Problem statement: Beginning with the opening line, set down each line of the material below exactly, stopping once the line with "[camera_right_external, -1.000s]" is done.

Dataset excerpt:

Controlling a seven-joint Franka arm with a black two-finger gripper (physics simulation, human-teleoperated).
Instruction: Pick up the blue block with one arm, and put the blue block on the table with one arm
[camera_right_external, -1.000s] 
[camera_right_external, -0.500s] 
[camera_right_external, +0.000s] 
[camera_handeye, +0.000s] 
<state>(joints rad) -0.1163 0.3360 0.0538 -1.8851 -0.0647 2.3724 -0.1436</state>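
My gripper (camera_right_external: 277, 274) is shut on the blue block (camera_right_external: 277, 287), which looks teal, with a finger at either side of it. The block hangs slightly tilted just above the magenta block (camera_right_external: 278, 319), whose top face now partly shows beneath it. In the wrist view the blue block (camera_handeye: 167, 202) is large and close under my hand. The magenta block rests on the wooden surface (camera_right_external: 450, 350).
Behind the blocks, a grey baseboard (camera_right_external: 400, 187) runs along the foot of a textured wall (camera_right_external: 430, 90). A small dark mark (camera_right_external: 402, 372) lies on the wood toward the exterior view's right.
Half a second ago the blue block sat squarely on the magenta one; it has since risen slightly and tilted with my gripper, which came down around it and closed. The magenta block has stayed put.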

Answer to this exercise:
Controlling a seven-joint Franka arm with a black two-finger gripper (physics simulation, human-teleoperated).
Instruction: Pick up the blue block with one arm, and put the blue block on the table with one arm
[camera_right_external, -1.000s] 

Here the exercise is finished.